# Work instruction:
Return the listing in full, word for word.

# Supplied material:

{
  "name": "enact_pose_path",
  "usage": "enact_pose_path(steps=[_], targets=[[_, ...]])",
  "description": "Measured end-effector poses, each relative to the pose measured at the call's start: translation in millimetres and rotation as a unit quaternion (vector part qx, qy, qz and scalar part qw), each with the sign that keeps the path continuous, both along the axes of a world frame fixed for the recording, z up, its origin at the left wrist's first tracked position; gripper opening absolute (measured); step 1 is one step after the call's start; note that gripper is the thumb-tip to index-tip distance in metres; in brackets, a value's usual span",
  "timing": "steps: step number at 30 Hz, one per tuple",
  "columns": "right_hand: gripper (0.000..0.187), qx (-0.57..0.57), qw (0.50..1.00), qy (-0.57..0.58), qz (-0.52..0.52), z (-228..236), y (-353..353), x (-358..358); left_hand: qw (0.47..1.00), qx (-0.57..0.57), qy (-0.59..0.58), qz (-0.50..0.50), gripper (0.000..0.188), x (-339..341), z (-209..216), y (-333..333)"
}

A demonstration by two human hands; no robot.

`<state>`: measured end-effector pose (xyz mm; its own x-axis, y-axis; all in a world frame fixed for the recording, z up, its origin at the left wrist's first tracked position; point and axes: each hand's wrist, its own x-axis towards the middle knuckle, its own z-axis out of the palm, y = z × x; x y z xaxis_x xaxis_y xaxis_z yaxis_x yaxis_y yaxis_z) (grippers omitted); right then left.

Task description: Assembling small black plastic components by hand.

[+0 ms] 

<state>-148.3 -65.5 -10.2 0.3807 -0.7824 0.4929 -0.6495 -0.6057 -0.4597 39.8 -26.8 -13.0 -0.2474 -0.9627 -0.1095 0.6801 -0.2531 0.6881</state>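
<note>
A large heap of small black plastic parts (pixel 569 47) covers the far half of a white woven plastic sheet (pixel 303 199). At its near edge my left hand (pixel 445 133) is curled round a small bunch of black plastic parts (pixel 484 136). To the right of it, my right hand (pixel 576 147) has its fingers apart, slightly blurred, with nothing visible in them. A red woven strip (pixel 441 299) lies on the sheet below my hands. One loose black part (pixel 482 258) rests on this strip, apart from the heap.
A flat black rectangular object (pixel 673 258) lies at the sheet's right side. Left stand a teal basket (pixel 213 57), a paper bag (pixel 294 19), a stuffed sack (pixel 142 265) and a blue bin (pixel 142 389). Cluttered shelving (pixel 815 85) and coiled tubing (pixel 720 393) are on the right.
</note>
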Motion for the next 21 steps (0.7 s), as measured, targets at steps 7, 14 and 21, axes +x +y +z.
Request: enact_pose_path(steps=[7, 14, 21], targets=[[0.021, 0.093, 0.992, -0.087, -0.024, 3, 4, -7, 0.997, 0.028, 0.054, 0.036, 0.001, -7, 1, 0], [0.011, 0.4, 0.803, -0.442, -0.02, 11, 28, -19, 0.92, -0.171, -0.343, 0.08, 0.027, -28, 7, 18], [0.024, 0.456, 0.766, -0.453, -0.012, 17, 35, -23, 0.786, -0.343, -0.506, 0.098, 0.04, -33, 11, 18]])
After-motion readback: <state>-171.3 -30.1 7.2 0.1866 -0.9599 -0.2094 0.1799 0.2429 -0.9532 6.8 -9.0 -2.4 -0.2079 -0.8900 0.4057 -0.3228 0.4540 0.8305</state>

# Your solution:
{
  "name": "enact_pose_path",
  "usage": "enact_pose_path(steps=[_], targets=[[_, ...]])",
  "description": "Measured end-effector poses, each relative to the pose measured at the call's start: translation in millimetres and rotation as a unit quaternion (vector part qx, qy, qz and scalar part qw), each with the sign that keeps the path continuous, both along the axes of a world frame fixed for the recording, z up, its origin at the left wrist's first tracked position; gripper opening absolute (measured); step 1 is one step after the call's start; note that gripper is the thumb-tip to index-tip distance in metres; in brackets, a value's usual span",
  "timing": "steps: step number at 30 Hz, one per tuple",
  "columns": "right_hand: gripper (0.000..0.187), qx (-0.57..0.57), qw (0.50..1.00), qy (-0.57..0.58), qz (-0.52..0.52), z (-228..236), y (-353..353), x (-358..358); left_hand: qw (0.47..1.00), qx (-0.57..0.57), qy (-0.59..0.58), qz (-0.50..0.50), gripper (0.000..0.188), x (-339..341), z (-209..216), y (-333..333)"
}

A demonstration by two human hands; no robot.

`<state>`: measured end-effector pose (xyz mm; its own x-axis, y-axis; all in a world frame fixed for the recording, z up, its origin at the left wrist's first tracked position; point and axes: each hand's wrist, its own x-axis towards the middle knuckle, its own z-axis out of the palm, y = z × x; x y z xaxis_x xaxis_y xaxis_z yaxis_x yaxis_y yaxis_z) (grippers omitted); right then left.

Task description: Assembling small black plastic components by hand.

[+0 ms] 

<state>-148.3 -65.5 -10.2 0.3807 -0.7824 0.4929 -0.6495 -0.6057 -0.4597 39.8 -26.8 -13.0 -0.2474 -0.9627 -0.1095 0.6801 -0.2531 0.6881</state>
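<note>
A large heap of small black plastic parts (pixel 569 47) covers the far half of a white woven plastic sheet (pixel 303 199). At its near edge my left hand (pixel 445 133) is curled round a small bunch of black plastic parts (pixel 484 136). To the right of it, my right hand (pixel 576 147) has its fingers apart, slightly blurred, with nothing visible in them. A red woven strip (pixel 441 299) lies on the sheet below my hands. One loose black part (pixel 482 258) rests on this strip, apart from the heap.
A flat black rectangular object (pixel 673 258) lies at the sheet's right side. Left stand a teal basket (pixel 213 57), a paper bag (pixel 294 19), a stuffed sack (pixel 142 265) and a blue bin (pixel 142 389). Cluttered shelving (pixel 815 85) and coiled tubing (pixel 720 393) are on the right.
</note>
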Motion for the next 21 steps (0.7 s), as measured, targets at steps 7, 14 and 21, axes +x +y +z.
Request: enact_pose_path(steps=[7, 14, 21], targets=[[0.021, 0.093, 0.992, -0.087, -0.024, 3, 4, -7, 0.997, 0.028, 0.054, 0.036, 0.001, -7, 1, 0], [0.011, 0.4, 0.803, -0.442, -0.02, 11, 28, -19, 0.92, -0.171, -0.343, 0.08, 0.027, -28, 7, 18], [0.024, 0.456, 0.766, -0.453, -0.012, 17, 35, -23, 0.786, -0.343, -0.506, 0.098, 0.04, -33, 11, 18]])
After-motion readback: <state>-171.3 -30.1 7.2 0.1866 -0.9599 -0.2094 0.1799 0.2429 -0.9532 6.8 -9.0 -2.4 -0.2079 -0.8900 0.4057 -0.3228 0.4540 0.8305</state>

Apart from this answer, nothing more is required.